• Description of the task
Please write out word for word the opening lines of the material, including the line with "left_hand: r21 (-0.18" as the last.

• Source records
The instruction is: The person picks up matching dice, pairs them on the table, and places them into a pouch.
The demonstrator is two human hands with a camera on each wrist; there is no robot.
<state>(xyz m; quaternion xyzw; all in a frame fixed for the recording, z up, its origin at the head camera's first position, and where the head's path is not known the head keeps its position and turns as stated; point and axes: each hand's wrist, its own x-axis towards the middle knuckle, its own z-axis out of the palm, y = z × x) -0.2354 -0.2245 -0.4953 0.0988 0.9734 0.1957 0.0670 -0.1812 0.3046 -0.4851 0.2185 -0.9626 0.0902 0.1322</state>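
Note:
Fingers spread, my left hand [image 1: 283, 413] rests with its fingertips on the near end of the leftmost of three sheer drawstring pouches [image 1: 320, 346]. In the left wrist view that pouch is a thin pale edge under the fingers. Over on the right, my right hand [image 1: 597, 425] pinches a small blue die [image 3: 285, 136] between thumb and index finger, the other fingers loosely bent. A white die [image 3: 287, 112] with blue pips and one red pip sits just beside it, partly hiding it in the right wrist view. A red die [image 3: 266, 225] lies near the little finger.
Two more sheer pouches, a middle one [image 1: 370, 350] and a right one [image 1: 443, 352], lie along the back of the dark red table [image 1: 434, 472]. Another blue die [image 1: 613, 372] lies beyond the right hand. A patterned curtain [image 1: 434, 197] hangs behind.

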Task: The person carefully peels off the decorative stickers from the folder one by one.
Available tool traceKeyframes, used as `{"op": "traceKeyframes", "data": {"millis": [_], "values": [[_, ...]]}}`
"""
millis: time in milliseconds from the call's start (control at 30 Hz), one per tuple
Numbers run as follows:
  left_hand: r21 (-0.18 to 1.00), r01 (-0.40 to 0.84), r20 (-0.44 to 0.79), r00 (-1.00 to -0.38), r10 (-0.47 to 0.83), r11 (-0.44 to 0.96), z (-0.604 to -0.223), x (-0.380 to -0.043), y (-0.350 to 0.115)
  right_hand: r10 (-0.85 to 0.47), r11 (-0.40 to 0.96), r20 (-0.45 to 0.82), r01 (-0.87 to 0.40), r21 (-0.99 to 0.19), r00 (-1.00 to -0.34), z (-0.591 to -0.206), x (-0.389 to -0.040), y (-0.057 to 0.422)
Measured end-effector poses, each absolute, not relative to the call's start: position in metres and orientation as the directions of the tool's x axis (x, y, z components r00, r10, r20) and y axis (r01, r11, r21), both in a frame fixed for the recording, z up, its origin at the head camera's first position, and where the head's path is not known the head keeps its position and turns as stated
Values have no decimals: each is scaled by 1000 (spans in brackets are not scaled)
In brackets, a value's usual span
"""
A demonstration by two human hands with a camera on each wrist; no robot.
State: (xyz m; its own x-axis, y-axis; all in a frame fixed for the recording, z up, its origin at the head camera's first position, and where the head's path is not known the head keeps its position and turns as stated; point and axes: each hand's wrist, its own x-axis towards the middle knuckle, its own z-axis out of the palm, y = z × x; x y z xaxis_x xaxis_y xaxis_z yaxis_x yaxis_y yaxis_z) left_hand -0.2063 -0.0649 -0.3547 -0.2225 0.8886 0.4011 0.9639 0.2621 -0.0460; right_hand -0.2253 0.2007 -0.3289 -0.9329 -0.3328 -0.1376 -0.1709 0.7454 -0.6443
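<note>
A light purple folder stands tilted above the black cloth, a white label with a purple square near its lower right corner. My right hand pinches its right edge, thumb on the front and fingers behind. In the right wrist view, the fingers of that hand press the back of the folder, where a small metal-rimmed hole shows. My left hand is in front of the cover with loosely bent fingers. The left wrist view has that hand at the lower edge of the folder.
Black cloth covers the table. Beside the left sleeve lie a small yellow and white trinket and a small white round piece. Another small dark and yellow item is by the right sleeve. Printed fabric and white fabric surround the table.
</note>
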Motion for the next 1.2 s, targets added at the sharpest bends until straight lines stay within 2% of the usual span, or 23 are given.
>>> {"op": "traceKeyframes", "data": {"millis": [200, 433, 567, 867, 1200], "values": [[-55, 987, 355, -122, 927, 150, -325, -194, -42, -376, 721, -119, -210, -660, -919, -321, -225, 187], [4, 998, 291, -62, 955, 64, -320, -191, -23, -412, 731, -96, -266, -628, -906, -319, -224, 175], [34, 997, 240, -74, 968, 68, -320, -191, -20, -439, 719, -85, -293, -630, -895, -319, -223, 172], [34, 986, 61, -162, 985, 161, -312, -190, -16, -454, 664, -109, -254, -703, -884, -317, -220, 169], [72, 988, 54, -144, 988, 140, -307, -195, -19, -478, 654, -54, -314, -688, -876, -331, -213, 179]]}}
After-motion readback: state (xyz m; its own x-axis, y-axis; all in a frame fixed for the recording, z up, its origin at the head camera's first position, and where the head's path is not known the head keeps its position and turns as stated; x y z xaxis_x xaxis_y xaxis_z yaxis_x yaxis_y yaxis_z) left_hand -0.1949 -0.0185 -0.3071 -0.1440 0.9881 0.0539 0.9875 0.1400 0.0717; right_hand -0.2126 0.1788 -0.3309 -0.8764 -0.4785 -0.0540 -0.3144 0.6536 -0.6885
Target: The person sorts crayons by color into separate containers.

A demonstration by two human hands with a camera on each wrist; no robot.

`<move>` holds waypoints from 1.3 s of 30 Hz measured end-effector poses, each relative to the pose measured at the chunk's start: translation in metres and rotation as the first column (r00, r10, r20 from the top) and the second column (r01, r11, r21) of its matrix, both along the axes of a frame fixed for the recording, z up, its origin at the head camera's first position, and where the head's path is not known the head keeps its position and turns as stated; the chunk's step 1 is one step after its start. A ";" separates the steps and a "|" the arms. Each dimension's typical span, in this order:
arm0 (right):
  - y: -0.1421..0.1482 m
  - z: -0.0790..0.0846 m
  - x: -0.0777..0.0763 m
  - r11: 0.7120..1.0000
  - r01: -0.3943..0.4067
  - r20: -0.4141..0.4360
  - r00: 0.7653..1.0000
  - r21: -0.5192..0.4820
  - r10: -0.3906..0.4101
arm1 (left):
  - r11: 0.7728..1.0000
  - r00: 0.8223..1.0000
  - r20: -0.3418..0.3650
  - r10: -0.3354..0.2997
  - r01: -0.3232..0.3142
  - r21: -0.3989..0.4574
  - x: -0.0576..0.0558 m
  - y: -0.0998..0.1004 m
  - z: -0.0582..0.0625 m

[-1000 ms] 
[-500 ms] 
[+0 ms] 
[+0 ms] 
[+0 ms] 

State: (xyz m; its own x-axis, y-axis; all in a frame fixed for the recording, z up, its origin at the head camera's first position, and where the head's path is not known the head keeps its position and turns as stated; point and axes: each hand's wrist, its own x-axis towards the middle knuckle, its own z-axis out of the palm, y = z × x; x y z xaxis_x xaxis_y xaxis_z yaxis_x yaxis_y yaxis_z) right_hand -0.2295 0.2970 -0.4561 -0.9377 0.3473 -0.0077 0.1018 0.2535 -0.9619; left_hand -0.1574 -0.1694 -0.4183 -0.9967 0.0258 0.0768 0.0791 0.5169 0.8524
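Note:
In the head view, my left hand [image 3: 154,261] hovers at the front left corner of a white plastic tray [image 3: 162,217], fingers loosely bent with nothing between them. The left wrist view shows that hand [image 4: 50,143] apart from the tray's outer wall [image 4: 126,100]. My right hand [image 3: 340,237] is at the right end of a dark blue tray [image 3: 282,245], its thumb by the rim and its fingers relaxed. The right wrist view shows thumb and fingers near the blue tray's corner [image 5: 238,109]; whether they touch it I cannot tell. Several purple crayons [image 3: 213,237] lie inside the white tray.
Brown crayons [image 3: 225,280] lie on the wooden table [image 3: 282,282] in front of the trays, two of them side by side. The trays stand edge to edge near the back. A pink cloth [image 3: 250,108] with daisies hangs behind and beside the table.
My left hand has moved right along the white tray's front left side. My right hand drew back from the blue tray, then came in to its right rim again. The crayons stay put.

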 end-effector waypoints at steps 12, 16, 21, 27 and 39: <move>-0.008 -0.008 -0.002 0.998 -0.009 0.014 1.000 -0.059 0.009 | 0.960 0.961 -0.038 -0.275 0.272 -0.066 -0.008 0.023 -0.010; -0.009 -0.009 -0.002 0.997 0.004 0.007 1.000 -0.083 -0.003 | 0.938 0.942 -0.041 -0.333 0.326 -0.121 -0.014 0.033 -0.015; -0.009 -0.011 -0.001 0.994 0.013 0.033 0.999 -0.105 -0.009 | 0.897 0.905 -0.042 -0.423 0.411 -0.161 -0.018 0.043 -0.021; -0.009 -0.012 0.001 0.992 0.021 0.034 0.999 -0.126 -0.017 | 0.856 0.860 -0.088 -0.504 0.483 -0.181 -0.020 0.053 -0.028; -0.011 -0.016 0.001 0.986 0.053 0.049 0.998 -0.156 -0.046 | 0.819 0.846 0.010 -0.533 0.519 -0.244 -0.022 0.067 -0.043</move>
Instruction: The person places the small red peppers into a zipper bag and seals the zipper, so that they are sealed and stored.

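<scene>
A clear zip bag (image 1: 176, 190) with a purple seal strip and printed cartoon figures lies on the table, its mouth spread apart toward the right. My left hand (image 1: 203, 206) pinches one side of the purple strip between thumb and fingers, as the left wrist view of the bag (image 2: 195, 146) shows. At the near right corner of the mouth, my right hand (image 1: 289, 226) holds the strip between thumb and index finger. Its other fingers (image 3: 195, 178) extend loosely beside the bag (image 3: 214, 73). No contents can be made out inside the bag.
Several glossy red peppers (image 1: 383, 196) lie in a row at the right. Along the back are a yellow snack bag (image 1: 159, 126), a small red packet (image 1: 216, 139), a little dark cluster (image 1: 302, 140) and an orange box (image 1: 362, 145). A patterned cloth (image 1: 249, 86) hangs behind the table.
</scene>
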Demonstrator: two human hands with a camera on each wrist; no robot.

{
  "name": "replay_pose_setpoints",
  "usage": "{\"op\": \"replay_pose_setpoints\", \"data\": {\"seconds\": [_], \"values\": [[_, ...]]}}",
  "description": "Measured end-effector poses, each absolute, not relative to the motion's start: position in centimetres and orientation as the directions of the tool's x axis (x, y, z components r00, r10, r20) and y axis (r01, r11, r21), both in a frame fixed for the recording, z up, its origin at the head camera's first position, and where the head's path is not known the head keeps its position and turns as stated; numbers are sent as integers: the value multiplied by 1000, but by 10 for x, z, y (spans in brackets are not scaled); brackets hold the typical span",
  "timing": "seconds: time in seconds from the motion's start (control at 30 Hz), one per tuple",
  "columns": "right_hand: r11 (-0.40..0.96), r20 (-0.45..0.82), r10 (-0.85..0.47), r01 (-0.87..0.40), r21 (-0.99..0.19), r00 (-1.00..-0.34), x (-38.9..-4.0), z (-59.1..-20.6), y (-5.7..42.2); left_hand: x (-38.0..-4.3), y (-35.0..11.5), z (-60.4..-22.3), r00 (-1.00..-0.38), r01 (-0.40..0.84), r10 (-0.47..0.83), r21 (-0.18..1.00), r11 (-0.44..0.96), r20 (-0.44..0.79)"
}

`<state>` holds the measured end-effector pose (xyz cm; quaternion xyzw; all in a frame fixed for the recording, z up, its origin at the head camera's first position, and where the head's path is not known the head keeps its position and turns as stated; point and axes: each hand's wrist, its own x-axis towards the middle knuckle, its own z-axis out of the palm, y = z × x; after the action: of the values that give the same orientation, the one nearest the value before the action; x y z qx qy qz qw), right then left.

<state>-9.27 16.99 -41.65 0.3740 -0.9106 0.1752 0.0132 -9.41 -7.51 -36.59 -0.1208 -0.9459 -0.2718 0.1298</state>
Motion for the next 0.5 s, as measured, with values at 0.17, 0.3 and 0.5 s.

• Reply
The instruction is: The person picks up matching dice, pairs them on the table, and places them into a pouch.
The demonstrator is two human hands with a camera on each wrist; there is no robot.
<state>(xyz m; quaternion xyzw; all in a frame fixed for the recording, z up, its origin at the head camera's first position, and where the head's path is not known the head keeps its position and turns as stated; point and axes: each hand's wrist, its own x-axis towards the middle knuckle, its own z-axis out of the palm, y = z × x) -0.2354 -0.2245 -0.4953 0.0988 0.9734 0.1957 0.0670 -0.1812 0.3046 -0.4851 0.2185 -0.9626 0.0902 0.1322</state>
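Note:
Fingers spread, my left hand [image 1: 283, 413] rests with its fingertips on the near end of the leftmost of three sheer drawstring pouches [image 1: 320, 346]. In the left wrist view that pouch is a thin pale edge under the fingers. Over on the right, my right hand [image 1: 597, 425] pinches a small blue die [image 3: 285, 136] between thumb and index finger, the other fingers loosely bent. A white die [image 3: 287, 112] with blue pips and one red pip sits just beside it, partly hiding it in the right wrist view. A red die [image 3: 266, 225] lies near the little finger.
Two more sheer pouches, a middle one [image 1: 370, 350] and a right one [image 1: 443, 352], lie along the back of the dark red table [image 1: 434, 472]. Another blue die [image 1: 613, 372] lies beyond the right hand. A patterned curtain [image 1: 434, 197] hangs behind.
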
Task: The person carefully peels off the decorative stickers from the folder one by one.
Available tool traceKeyframes, used as `{"op": "traceKeyframes", "data": {"millis": [_], "values": [[_, ...]]}}`
"""
millis: time in milliseconds from the call's start (control at 30 Hz), one per tuple
Numbers run as follows:
  left_hand: r21 (-0.18 to 1.00), r01 (-0.40 to 0.84), r20 (-0.44 to 0.79), r00 (-1.00 to -0.38), r10 (-0.47 to 0.83), r11 (-0.44 to 0.96), z (-0.604 to -0.223), x (-0.380 to -0.043), y (-0.350 to 0.115)

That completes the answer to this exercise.